What you have to do -> Return the first line of the listing below and all the lines after it through the one containing "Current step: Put", exactly, without pictures.

Raw data ->
━━━━━━━━━━
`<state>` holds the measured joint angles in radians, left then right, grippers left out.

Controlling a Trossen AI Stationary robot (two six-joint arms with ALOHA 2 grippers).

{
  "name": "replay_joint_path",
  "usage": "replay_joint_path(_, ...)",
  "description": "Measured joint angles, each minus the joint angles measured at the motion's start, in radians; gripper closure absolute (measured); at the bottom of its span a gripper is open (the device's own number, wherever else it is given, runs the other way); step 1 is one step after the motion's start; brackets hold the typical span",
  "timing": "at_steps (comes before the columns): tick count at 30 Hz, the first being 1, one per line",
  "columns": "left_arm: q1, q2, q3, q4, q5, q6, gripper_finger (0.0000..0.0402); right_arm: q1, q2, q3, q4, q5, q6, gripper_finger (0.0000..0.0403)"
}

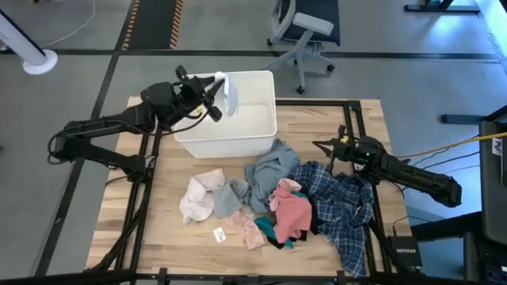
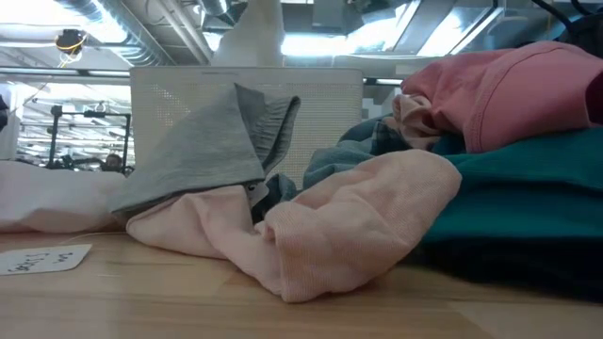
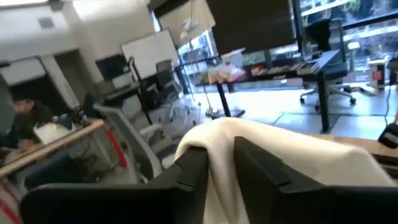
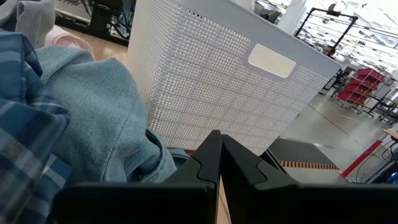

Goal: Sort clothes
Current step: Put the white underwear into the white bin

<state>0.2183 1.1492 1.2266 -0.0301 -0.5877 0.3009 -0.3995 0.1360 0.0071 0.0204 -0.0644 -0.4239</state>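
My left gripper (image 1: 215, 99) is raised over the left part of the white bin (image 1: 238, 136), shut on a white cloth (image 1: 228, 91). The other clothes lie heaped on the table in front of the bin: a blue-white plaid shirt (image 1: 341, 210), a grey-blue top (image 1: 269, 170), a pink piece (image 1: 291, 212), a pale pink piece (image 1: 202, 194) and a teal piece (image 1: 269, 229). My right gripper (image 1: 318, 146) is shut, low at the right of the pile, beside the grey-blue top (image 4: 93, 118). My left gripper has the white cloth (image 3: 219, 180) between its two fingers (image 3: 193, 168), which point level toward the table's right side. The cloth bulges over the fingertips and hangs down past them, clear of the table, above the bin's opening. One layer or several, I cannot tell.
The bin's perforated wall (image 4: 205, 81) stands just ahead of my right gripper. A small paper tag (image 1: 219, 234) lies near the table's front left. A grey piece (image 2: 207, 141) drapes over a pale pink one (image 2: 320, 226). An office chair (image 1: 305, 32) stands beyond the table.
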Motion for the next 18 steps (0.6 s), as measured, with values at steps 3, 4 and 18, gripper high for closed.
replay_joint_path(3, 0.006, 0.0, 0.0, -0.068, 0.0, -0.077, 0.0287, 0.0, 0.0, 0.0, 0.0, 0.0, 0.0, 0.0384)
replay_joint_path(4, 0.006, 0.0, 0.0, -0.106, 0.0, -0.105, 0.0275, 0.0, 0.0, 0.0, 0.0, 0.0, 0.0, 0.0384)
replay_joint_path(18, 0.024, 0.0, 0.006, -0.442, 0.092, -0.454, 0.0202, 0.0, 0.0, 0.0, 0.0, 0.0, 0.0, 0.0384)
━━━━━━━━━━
Response for this exercise ->
`<state>` holds the measured joint angles in radians, left then right, grippers left out.

Controlling a Trossen AI Stationary robot (two six-joint arms with ALOHA 2 grippers).

{
  "name": "replay_joint_path",
  "usage": "replay_joint_path(_, ...)",
  "description": "Measured joint angles, each minus the joint angles measured at the motion's start, in radians; gripper closure absolute (measured); at the bottom of its span a gripper is open (the device's own number, wherever else it is given, runs the other way); step 1 is one step after the motion's start; brackets hold the typical span",
  "timing": "at_steps (comes before the columns): tick count at 30 Hz, the first being 1, one per line",
  "columns": "left_arm: q1, q2, q3, q4, q5, q6, gripper_finger (0.0000..0.0402); right_arm: q1, q2, q3, q4, q5, q6, gripper_finger (0.0000..0.0403)"
}


Goal: Sort clothes
Current step: Put the white underwear into the white bin

The answer stands, and there is nothing more to add.